HOSPITAL COURSE: Ms. ABC was admitted to the Hematology B Service under attending Dr. Z.
1. CNS lymphoma. Upon admission, she was started on her Rituxan, which she tolerated well. She was then hydrated with bicarbonate solution to a urine pH of 8. She received methotrexate 5 g/m2. 24-hour creatinine was 0.9, 48-hour methotrexate level was elevated at 2.08. This was likely secondary to the need to initiate treatment with antibiotics secondary to infection. Her leucovorin was increased to 100 mg/m2. 72-hour methotrexate level was 0.58. 96-hour methotrexate was 0.16, and 19-hour was 0.08. She continued additional four doses of oral leucovorin. Her creatinine improved. On day prior to discharge, she received her weekly dose of Rituxan. She will return for Rituxan next week and then return for an appointment with Dr. X on August 18, 2008 with plans for admission for next cycle of methotrexate.
2. Gram-negative bacteremia. On the morning of June 27, 2008, Ms. ABC did spike a fever. She was started on empiric antibiotics with cefepime and vancomycin. Cultures were drawn peripherally and from the Port-A-Cath which both grew out Gram-negative rods within 12 hours. After being initiated on IV antibiotics, she remained afebrile for the remainder of the hospitalization. Both cultures eventually grew out Proteus mirabilis, which was pansensitive. She had three additional blood cultures, which were all negative. On the day prior to discharge, she was transitioned to oral Cipro and remained afebrile. We had intended to send her home with oral antibiotics; however, by day of discharge, she was pancytopenic and it was decided that she should be discharged to complete a 14-day course of IV antibiotics with cefepime. She will continue this with the assistance of home health services. She was advised to follow neutropenic precautions and labs will be followed closely as an outpatient. She understands if she develops a fever greater than 100.5, she should call to return immediately for admission.
3. Pancytopenia. On the day of discharge, the patient was pancytopenic with white count of 0.7, ANC of 500, hemoglobin 8.5, hematocrit 24.8, and platelet count 38, 000. Her labs will be followed closely as an outpatient. During the admission, we did obtain a HIT antibody, which was negative. Heparin was held until this level was returned. She was placed on Arixtra for prophylaxis against thrombus. It is thought that her decreasing counts may be secondary to infection; however, if she continues to be pancytopenic, she will have a repeat bone marrow as an outpatient.
4. Hypertension. Blood pressure remained stable throughout the admission. She will continue lisinopril daily.
5. Perianal rash. Upon admission, she was found to have worsening of a candidal rash in the perianal region. A wound consult was obtained. They recommended Aloe Vesta foam and Silver gel to the area topically. She was also continued on Diflucan 200 mg daily. She will complete a 10-day course.
6. Diabetes mellitus. At the time of admission, she was found to have hyperglycemia. She was started on sliding scale insulin and eventually started on long-acting Lantus insulin. She will be discharged with the regimen of Lantus 35 units at bedtime and continue the sliding scale as needed.
7. Hypoxia. She did have evidence of decreased saturations. There was concern that she may have a pneumonia, which was treated with vancomycin for possible hospital acquired pneumonia; however, upon further review of the blood cultures improved, chest x-ray consistent with atelectasis and normal saturations that this was likely secondary to increased fluids associated with methotrexate and atelectasis from being confined to bed.
8. Seizure prophylaxis. She will continue Keppra twice daily.
9. Acute kidney injury. She did have a bump in the creatinine when methotrexate level was elevated. This resolved by the time of discharge. Creatinine on day of discharge is 0.9. This will be followed as an outpatient.

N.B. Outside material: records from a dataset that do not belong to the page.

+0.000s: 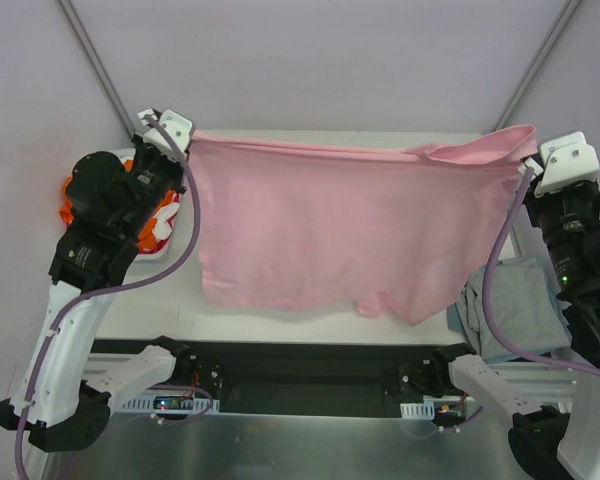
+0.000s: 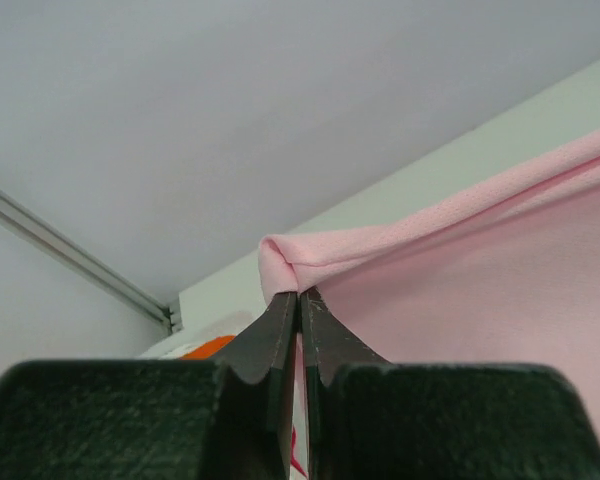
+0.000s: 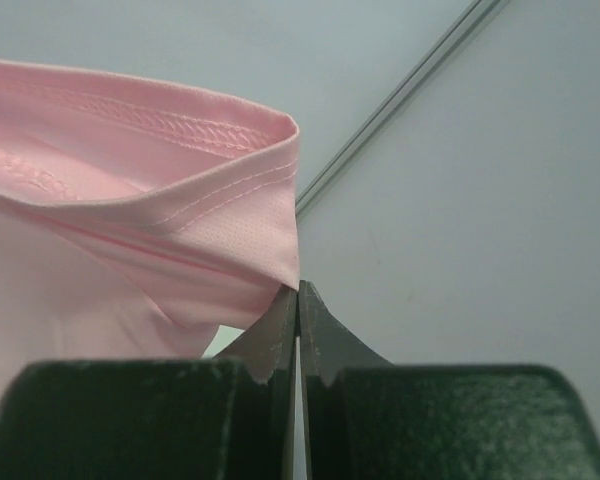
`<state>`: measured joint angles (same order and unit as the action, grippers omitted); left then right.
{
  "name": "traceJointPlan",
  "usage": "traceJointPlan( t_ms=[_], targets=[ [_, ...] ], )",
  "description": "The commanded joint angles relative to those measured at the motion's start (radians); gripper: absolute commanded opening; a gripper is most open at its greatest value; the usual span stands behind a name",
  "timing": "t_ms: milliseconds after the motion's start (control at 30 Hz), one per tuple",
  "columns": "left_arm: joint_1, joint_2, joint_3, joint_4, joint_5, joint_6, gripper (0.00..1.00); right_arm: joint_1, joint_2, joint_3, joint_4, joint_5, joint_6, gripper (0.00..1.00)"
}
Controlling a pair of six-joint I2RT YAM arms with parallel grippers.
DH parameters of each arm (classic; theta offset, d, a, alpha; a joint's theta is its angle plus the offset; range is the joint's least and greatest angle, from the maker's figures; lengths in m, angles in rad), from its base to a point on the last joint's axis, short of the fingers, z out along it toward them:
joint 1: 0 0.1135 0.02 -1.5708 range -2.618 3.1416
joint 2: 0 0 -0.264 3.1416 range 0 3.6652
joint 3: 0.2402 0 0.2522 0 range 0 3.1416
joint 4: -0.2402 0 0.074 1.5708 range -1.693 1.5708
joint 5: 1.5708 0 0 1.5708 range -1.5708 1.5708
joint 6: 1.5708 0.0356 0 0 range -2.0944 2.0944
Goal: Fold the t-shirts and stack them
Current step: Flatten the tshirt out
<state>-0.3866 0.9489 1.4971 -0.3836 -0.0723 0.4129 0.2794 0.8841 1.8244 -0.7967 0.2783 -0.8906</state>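
Orange shirt [image 1: 68, 208]: bunched at the far left of the desk [image 1: 150, 300], partly hidden under the left arm.
Left pincer [image 1: 183, 140]: closed tight on a folded corner of the pink shirt [image 1: 320, 230]; the wrist view shows cloth pinched right at the tips [image 2: 298, 300].
Pink shirt: held up by two corners and spread across the middle of the desk, with its lower edge close to the arm bases. I cannot tell whether it rests on the surface.
Right pincer [image 1: 533, 165]: closed on the opposite corner, just beside a stitched hem [image 3: 298, 295].
Grey-blue shirt [image 1: 525, 300]: lying crumpled at the right, partly under the pink one's lower corner.
Risk: both grips look shallow, so a hard pull apart could slip a corner free. The right side sags and wrinkles, so laying it down could trap a crease or catch the grey-blue shirt.
Direction: the held edge runs left to right and is the long axis. The body falls from it toward the near edge.
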Motion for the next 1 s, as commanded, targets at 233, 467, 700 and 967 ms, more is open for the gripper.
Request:
traceJointPlan(
  t_ms=[233, 467, 700, 967],
  targets=[
    [0.026, 0.117, -0.061, 0.106, -0.129, 0.081, 0.0, -0.031, 0.091, -0.069, 0.073, 0.078, 0.012, 0.01],
    [0.032, 0.266, 0.02, 0.212, -0.207, 0.083, 0.0, -0.031, 0.246, 0.005, 0.134, 0.114, -0.011, 0.01],
    [0.06, 0.405, 0.207, 0.222, -0.256, 0.027, 0.0, -0.034, 0.388, 0.192, 0.136, 0.162, -0.04, 0.01],
    [0.071, 0.343, 0.224, 0.221, -0.233, 0.015, 0.0, -0.031, 0.337, 0.224, 0.1, 0.148, -0.039, 0.01]
  ],
)
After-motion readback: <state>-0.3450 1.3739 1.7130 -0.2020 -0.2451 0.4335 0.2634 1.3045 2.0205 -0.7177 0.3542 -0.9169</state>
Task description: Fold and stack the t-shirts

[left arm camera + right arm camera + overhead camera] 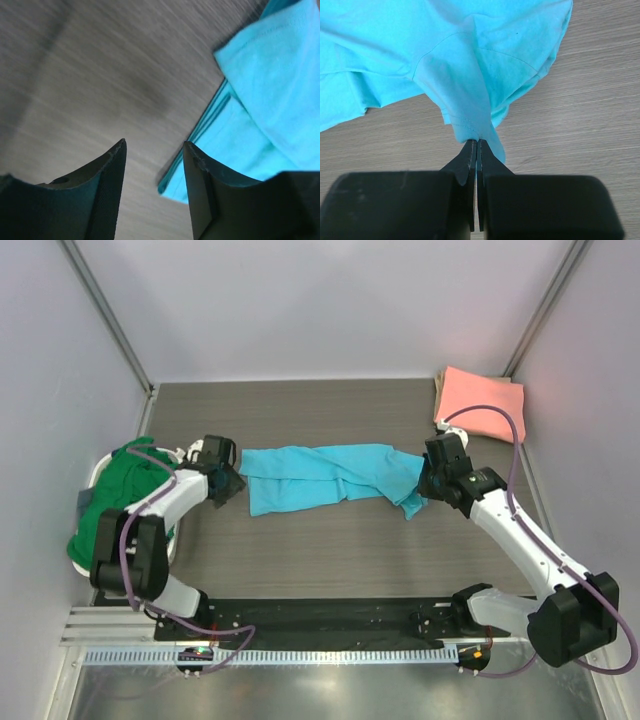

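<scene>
While one salmon-pink shirt point(482, 405) lies folded upper right, the sky-blue shirt point(320, 478) lies centre-frame, only half-folded. Right gripper point(476, 142) pinches its right end; left gripper point(154, 145) gapes empty beside its left edge. Green shirt point(125, 490) heaped far left, unfolded. Most work likely remains.

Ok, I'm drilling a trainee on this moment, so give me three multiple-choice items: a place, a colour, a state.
1. Where on the table is the salmon-pink shirt? A far right corner; B near left corner; C centre.
2. The white basket holds a shirt of what colour? A navy; B green; C pink.
3. The right gripper is: A open; B shut on the sky-blue shirt; C shut on nothing.
Answers: A, it lies folded there; B, green cloth fills it; B, it pinches blue cloth.
</scene>
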Tool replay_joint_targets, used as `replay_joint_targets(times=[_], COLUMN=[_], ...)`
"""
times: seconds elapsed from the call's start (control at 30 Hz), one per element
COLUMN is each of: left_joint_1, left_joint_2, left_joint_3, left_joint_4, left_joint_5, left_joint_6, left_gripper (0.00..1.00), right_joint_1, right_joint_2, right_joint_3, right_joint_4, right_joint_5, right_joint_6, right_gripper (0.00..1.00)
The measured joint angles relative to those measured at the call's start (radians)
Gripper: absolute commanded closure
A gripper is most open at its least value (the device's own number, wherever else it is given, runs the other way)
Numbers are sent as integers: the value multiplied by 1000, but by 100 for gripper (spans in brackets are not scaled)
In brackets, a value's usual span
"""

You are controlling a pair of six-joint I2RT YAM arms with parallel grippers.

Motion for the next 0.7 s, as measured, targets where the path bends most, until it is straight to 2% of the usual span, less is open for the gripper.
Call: replay_joint_targets(times=[0.17,0.7], left_joint_1=[41,54], left_joint_2=[167,341], left_joint_3=[94,229], left_joint_4=[47,137], left_joint_5=[46,77], left_joint_6=[14,6], left_gripper=[54,61], right_joint_1=[0,-1], right_joint_2=[8,48], right_joint_3=[0,0], right_joint_4=[10,45], right_joint_5=[-8,-30], right_joint_6=[-14,-39], right_gripper=[99,99])
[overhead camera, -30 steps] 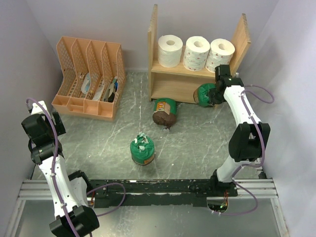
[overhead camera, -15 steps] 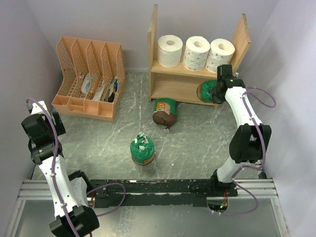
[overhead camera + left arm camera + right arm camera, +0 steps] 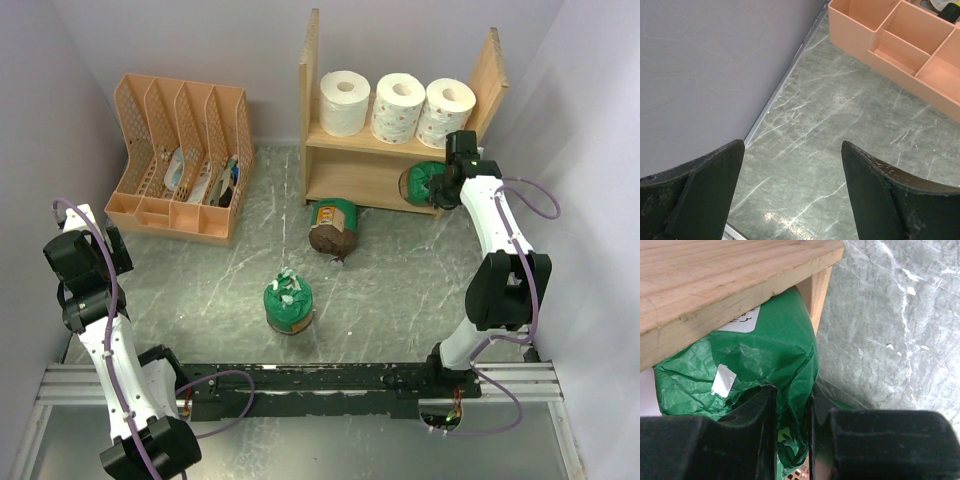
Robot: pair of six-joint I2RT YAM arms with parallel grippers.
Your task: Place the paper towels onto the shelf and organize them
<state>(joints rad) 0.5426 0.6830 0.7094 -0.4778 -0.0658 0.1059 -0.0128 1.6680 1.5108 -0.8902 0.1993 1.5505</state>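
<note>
**Top view:** fixed high over the near edge, facing down and toward the far wall, wide enough to hold the whole table (image 3: 400, 290), with the organizer (image 3: 180, 160) far left and the shelf (image 3: 370, 170) far right. **Left wrist view:** low at the near left, looking down along the left wall (image 3: 715, 60) and sharing a corner of the organizer with the top view. **Right wrist view:** very close against a shelf board, sharing the shelf's right end and the green roll (image 3: 770, 365) there.
</note>
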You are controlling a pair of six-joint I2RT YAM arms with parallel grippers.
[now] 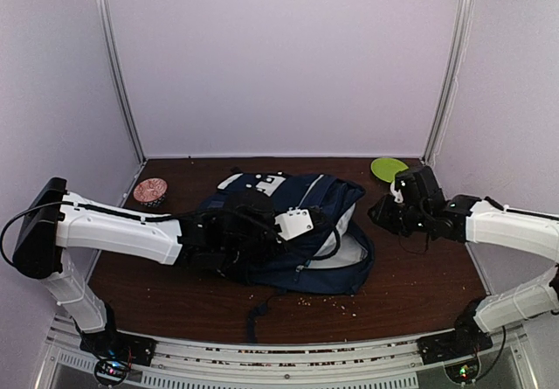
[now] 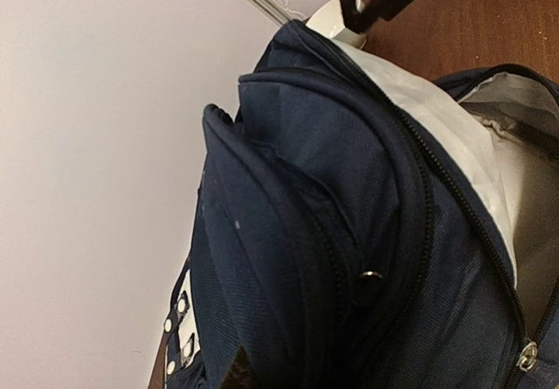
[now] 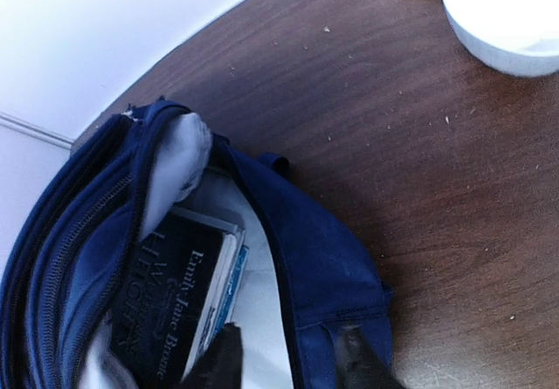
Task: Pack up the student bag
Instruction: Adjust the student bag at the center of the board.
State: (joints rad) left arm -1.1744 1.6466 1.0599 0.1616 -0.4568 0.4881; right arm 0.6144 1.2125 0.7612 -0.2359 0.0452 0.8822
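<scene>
The student bag (image 1: 288,271), a navy backpack with light grey lining, lies mid-table with its mouth facing right. My left gripper (image 1: 325,230) reaches over it from the left and is shut on the fabric at the mouth, lifting it. In the left wrist view the bag (image 2: 297,232) fills the frame, with one dark fingertip (image 2: 236,373) at the bottom edge. My right gripper (image 1: 383,211) hovers just right of the bag. In its wrist view the gripper (image 3: 288,364) is open by a narrow gap and holds nothing, above the bag's rim (image 3: 323,258). Books (image 3: 166,302) lie inside.
A green plate (image 1: 389,168) sits at the back right corner, with a white bowl (image 3: 507,13) beside it. A round pink-brown object (image 1: 150,191) lies at the back left. Crumbs dot the brown table (image 1: 419,284). Walls close in on three sides.
</scene>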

DISPOSITION: To home in stable condition with home health services.

DISCHARGE MEDICATIONS: See separate sheet attached.

DIET: Neutropenic diabetic.

ACTIVITY: Resume same activity.

FOLLOWUP: With weekly lab work and plans for admission on August 18, 2008. Ms. ABC was advised if she has any problems or concerns in the interim and needs to be seen sooner, she should call.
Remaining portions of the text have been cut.